» **DIRECTIONS**
Please state how many lines of the listing contain the word "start", giving the number by itself.

» **DATA BELOW**
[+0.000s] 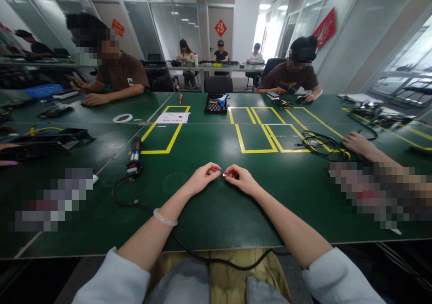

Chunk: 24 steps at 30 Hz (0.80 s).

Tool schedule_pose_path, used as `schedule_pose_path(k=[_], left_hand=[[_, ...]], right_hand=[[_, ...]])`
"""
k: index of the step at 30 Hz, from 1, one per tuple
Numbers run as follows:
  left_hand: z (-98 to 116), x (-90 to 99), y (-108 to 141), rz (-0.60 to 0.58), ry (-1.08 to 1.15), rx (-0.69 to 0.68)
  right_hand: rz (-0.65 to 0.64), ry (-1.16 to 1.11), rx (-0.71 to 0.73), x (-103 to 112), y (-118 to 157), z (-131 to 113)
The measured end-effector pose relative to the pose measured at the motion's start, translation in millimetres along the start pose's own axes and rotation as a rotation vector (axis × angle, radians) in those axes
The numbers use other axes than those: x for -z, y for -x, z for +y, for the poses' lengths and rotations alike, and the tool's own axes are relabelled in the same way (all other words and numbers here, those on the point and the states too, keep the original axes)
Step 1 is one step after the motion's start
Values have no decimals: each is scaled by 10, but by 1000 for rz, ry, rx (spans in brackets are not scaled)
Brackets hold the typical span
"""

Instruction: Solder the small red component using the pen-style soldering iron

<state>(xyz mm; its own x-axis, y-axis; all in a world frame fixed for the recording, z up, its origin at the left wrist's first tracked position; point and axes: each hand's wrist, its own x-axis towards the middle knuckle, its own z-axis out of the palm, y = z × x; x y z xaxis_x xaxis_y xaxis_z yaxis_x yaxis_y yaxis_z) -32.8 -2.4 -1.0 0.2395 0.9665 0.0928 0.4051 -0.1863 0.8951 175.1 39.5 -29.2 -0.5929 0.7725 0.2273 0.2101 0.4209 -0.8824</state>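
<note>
Over the green table (202,218), my two hands nearly meet in the middle of the view. My right hand (240,178) pinches a small red and white part (224,175) at its fingertips. Just left of that part is my left hand (204,177), its thumb and fingers pressed together; whatever they hold, if anything, is too small to make out. A pale bracelet (165,218) circles my left wrist.
A corded tool (135,156) stands to the left, its black cable (229,264) running along the table's front edge. Farther back are a black tray (216,106), a paper sheet (173,117) and a white ring (122,118). A co-worker's hand (361,144) is near cables (319,139) at right.
</note>
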Motion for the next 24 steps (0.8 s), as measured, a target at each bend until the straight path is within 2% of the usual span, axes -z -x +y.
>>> schedule_pose_path(k=[2, 5, 8, 10, 13, 15, 18, 21, 24], left_hand=[[1, 224, 16, 127, -151, -36], [-77, 717, 96, 407, -521, -19], [-255, 1256, 277, 608, -833, 221], [-405, 1563, 442, 665, -929, 419], [-617, 1886, 682, 605, -921, 631], [-713, 2003, 791, 558, -874, 716], [-754, 2039, 849, 547, -846, 762], [-683, 1939, 812, 544, -884, 754], [-563, 1758, 730, 502, -951, 736]], right_hand=[[-4, -1, -10, 5, 0, -19], [-4, 0, -19, 10, 0, -49], [-5, -6, -15, 13, 5, -58], [-7, -3, -11, 16, 9, -52], [-9, 3, -6, 19, 13, -38], [-6, 5, 0, 21, 14, -32], [5, 16, 5, 22, 16, -31], [10, 19, -10, 20, 19, -39], [14, 17, -18, 12, 20, -50]])
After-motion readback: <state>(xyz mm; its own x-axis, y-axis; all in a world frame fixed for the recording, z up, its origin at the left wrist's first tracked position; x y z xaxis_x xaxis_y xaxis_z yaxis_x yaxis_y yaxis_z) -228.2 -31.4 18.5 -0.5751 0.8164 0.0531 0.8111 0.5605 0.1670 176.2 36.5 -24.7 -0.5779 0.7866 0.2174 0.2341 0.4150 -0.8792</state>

» **COMPLETED TASK**
2